§ **EXERCISE AIM**: Nothing but the lines from the one containing "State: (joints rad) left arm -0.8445" to the end of the material should be returned, each exactly as written.

^^^^^^^^^^^^^^^^

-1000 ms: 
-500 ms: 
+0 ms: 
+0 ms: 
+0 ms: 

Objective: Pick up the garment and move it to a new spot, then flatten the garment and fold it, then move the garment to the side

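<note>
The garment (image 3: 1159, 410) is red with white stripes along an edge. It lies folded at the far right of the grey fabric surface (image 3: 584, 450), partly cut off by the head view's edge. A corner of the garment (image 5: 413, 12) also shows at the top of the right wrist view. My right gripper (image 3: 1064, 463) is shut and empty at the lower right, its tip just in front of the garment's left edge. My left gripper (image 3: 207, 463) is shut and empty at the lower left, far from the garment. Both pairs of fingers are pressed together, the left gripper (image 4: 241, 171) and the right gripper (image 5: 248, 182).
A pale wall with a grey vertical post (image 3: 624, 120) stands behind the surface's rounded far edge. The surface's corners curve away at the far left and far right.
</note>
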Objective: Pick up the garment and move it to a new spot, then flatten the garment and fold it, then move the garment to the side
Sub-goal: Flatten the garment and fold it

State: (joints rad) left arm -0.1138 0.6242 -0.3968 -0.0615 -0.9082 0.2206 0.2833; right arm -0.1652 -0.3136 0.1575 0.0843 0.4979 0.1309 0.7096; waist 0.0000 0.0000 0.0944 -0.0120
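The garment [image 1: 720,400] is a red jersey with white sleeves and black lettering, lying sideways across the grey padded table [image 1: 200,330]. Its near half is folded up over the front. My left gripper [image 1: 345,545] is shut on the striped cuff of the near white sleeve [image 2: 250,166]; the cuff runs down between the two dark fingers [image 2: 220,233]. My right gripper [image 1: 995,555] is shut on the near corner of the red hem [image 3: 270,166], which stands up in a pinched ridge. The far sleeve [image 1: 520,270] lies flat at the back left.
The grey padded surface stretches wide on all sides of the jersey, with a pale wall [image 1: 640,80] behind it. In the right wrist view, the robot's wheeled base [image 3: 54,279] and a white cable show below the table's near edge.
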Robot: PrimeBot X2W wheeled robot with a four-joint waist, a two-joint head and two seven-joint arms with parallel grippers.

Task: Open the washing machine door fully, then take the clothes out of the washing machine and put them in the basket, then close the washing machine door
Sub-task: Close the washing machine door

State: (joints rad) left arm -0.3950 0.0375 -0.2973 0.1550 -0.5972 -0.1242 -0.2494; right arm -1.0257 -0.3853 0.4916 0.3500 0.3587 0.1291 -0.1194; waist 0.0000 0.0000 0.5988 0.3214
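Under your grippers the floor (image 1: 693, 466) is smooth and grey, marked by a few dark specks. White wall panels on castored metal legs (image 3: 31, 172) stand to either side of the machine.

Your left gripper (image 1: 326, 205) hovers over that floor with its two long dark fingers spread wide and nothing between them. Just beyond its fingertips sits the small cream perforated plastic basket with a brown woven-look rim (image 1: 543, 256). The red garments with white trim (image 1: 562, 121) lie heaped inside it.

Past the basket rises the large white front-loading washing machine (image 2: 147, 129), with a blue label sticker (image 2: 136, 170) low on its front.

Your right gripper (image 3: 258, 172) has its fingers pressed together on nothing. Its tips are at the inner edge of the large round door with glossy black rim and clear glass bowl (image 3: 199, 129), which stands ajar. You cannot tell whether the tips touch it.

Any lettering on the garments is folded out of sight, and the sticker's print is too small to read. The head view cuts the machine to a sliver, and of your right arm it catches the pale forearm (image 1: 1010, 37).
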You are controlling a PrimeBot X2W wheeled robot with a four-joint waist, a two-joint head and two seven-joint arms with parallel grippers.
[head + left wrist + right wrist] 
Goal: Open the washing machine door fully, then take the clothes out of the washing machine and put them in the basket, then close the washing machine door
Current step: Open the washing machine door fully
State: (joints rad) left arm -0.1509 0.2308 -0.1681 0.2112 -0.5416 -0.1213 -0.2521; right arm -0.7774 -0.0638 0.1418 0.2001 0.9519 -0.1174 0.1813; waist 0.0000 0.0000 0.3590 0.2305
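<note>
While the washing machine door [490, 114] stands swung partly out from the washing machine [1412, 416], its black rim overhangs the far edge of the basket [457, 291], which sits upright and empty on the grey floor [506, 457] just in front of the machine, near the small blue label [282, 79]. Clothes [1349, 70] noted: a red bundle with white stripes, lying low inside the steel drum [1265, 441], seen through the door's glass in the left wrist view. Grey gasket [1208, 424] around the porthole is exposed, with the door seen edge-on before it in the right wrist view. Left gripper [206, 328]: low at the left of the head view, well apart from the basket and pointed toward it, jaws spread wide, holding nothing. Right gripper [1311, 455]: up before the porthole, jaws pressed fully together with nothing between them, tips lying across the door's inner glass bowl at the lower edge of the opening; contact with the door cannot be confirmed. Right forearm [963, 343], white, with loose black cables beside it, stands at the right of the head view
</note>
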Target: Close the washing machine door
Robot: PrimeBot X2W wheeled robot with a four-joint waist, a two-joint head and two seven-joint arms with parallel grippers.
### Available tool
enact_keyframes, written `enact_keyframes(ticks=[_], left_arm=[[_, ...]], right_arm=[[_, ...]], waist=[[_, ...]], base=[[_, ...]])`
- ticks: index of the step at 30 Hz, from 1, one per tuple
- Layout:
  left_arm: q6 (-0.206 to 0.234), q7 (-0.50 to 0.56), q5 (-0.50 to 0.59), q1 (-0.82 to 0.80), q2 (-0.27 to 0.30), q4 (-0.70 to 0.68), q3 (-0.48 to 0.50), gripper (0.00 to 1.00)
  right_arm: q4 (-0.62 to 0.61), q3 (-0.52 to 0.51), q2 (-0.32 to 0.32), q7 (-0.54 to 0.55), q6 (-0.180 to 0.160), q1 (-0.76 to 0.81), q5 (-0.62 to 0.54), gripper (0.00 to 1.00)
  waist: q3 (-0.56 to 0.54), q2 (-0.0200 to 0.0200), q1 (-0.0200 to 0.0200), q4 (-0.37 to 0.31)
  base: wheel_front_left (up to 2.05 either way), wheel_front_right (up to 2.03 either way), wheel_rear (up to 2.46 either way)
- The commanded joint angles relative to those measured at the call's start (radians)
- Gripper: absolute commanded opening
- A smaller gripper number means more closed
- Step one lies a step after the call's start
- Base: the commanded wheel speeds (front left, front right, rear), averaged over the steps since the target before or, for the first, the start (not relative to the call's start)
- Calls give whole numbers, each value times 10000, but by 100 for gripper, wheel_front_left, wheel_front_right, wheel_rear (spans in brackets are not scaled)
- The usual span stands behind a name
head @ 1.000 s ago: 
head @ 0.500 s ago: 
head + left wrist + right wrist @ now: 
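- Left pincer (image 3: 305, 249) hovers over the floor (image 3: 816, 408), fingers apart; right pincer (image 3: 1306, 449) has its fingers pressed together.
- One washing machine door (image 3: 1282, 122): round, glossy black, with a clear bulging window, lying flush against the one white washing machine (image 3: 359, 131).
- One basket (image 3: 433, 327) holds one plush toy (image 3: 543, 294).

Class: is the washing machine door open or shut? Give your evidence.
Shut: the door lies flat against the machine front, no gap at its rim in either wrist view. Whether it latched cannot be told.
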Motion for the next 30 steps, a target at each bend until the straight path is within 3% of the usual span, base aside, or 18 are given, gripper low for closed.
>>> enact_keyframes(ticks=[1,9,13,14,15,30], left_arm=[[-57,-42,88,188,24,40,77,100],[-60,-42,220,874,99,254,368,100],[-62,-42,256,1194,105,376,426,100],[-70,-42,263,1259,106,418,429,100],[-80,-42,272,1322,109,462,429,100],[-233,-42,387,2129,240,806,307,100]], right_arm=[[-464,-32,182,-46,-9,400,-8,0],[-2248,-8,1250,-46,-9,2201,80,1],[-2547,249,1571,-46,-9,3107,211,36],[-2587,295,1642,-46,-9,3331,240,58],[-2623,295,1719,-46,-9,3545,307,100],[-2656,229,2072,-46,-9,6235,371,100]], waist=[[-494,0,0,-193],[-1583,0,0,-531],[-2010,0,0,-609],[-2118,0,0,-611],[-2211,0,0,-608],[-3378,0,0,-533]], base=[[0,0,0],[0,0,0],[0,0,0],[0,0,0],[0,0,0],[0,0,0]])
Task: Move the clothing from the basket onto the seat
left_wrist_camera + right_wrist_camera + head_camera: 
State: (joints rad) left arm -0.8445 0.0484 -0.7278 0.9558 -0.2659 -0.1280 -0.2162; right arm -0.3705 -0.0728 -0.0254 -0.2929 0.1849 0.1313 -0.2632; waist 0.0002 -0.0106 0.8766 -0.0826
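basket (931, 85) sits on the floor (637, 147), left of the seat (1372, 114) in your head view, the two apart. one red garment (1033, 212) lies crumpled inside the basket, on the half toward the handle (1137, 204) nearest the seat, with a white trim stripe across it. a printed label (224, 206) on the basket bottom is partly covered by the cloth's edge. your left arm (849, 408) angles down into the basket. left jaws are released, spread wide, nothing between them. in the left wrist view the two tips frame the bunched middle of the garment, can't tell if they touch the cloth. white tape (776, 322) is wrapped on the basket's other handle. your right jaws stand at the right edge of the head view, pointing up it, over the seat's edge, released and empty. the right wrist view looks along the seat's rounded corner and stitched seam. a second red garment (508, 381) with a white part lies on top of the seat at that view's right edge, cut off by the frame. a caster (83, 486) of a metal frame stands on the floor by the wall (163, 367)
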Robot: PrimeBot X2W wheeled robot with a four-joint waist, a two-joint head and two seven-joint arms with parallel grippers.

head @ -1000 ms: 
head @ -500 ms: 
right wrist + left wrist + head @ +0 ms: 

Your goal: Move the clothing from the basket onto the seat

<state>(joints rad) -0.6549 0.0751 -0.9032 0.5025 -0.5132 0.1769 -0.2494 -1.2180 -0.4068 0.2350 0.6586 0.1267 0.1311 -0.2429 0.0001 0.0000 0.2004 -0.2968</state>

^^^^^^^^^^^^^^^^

§ **WRITTEN REPLY**:
State: (joints rad) left arm -0.8445 0.0484 -0.7278 0.9558 -0.2659 -0.1280 -0.2162; right arm -0.3705 -0.0728 -0.0254 -0.2929 0.1849 0.1313 -0.2632; waist 0.0002 -0.0106 0.8766 -0.0826
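basket (931, 85) sits on the floor (637, 147), left of the seat (1372, 114) in your head view, the two apart. one red garment (1033, 212) lies crumpled inside the basket, on the half toward the handle (1137, 204) nearest the seat, with a white trim stripe across it. a printed label (224, 206) on the basket bottom is partly covered by the cloth's edge. your left arm (849, 408) angles down into the basket. left jaws are released, spread wide, nothing between them. in the left wrist view the two tips frame the bunched middle of the garment, can't tell if they touch the cloth. white tape (776, 322) is wrapped on the basket's other handle. your right jaws stand at the right edge of the head view, pointing up it, over the seat's edge, released and empty. the right wrist view looks along the seat's rounded corner and stitched seam. a second red garment (508, 381) with a white part lies on top of the seat at that view's right edge, cut off by the frame. a caster (83, 486) of a metal frame stands on the floor by the wall (163, 367)
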Robot: PrimeBot X2W wheeled robot with a four-joint waist, a two-joint head and two seven-joint arms with parallel grippers.

head @ -1000 ms: 
head @ -500 ms: 
right wrist + left wrist + head @ +0 ms: 

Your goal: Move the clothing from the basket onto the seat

<state>(joints rad) -0.6549 0.0751 -0.9032 0.5025 -0.5132 0.1769 -0.2494 -1.2180 -0.4068 0.2350 0.6586 0.1267 0.1311 -0.2429 0.0001 0.0000 0.2004 -0.2968</state>

No further answer is expected.